When I extracted the now rock-hard magret from the sludgy brine that formed in the container, I knew I had a winner. The meaty portion has a rich, surprisingly delicate duck flavor, and the fat portion tastes just like foie gras. As Davis says, you can use the mouthwatering treat anywhere you might use prosciutto. I've been carving off thin slices each night this week. He says you can use a normal duck breast, but once you use the breast of a foie gras bird, I don't imagine you could go back to the cheaper cut. I'll certainly make this ham again, but I'll probably diminish his spices and use regular sugar instead of brown sugar. I'd also encourage you to rinse the salt-and-spice encrusted ham and pat it down with paper towels, a step Davis omits for the cured breast. Otherwise, the seasoning on the meat's surface will be too strong.

I didn't disagree with his duck confit technique, but at least one item caught my quibbling eye. For risotto, he has you season the stock, and then leave it to simmer while you make the rice and eventually add cheese. I would argue that if you season the stock beforehand and let the water evaporate, you run the risk of overseasoning your risotto, especially with a salty cheese added at the end.

The book has "Kitchen Sense" call-outs that explain a technique or communicate some useful information. As with the recipes, new cooks will learn a lot from these well-written asides while experienced home cooks will skim.

Other reviewers noted the lack of pictures, but this doesn't bother me. Unless the photo showcases a pretty plating or illustrates a technique, I'm happy to have more text.

Wednesday, July 12, 2006

Wines of Germany and Eastern Europe, Fall 2006 at UC Extension

My six-week UC Berkeley Extension course about the Wines of Germany and Eastern Europe has come around again. Typical UC wine courses feature 8-10 wines per evening, but I've plied my distributor contacts so that I can stretch my budget as far as possible. You all know I'm passionate about these sprightly, food-friendly wines and the histories of the regions that produce them. This will be a fun class. It runs on Wednesdays starting October 18th.

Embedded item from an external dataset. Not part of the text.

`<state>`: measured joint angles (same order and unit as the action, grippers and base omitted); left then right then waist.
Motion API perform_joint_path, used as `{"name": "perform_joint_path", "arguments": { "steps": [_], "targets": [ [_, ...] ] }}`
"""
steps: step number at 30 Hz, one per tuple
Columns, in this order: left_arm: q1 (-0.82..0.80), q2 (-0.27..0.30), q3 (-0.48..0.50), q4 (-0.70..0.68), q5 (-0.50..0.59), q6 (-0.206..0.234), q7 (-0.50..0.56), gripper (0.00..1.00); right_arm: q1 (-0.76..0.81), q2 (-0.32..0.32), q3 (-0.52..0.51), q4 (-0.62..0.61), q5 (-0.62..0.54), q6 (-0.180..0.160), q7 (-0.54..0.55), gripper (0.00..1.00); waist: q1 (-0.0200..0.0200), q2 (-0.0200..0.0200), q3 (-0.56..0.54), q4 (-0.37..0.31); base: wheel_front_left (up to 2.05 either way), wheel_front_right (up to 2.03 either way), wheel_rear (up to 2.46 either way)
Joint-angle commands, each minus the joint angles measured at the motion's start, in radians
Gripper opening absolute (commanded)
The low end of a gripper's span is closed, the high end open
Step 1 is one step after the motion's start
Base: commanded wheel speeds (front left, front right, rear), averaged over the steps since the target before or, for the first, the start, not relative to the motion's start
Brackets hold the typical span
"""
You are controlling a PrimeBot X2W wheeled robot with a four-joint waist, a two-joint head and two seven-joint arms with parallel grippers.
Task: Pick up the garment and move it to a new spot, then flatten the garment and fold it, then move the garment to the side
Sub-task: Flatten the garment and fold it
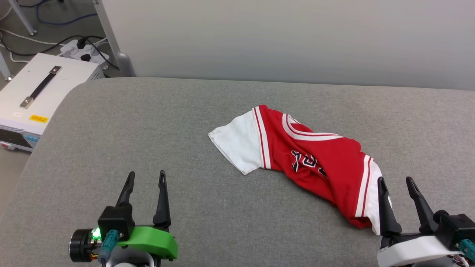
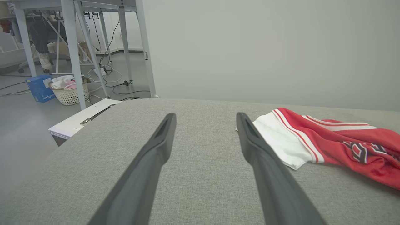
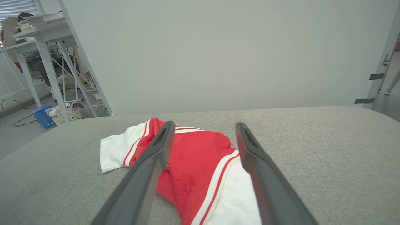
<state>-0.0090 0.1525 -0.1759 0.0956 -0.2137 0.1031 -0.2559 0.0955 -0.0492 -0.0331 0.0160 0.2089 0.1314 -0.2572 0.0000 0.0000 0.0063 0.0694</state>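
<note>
Garment [image 1: 315, 163] lies crumpled on grey counter [image 1: 148, 129]. Left gripper [image 1: 146, 173] released, empty, well left of garment. Right gripper [image 1: 394, 181] released, empty, at garment's near white sleeve.

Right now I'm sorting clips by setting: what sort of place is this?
Probably a robotics lab or workshop, not a home: a grey fabric-topped table holding one red jersey, a white equipment box and a power strip on the floor, metal-legged workbenches beyond.

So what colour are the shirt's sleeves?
White, edged with red-and-white stripes where they meet the red body of the shirt; clearest in the head view.
</note>
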Motion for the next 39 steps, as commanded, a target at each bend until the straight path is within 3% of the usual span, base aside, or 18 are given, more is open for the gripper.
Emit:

In theory I'll be teaching a different class in the spring, so sign up now while you still can!

Pig Slaughter Photos

Chris Cosentino of Offal Good posts about a pig slaughter that he witnessed at Iowa State University Meat Laboratories. Mildly gruesome, I suppose, but not really. In fact, it's surprising how non-gruesome it is. The workers process the pig quickly without a lot of mess or waste.

Tuesday, July 11, 2006

Simple Summer Supper

Photo by Melissa Schneider.
In my latest piece for SFist, I urge readers to get out to the farmer's markets, and offer a small assortment of ideas for the produce they might bring home.

Saturday, July 08, 2006

Comparing Duck Legs

Photo by Melissa Schneider.

Having made batch after batch of duck confit in the last few months, I'm convinced that legs from foie gras ducks produce a superior product. However, that limits your purchasing options—there are only four foie gras producers in the United States, and only two sell at the retail level. How do they stack up against each other?

Sonoma Saveurs—the retail arm of Sonoma Foie Gras—requires a minimum order of 24 legs, even though they send you three packs of eight. I don't remember the exact price, but they cost about $5 per leg. That's a prodigious amount of duck confit, even if you use 13 for dinner at a friend's house.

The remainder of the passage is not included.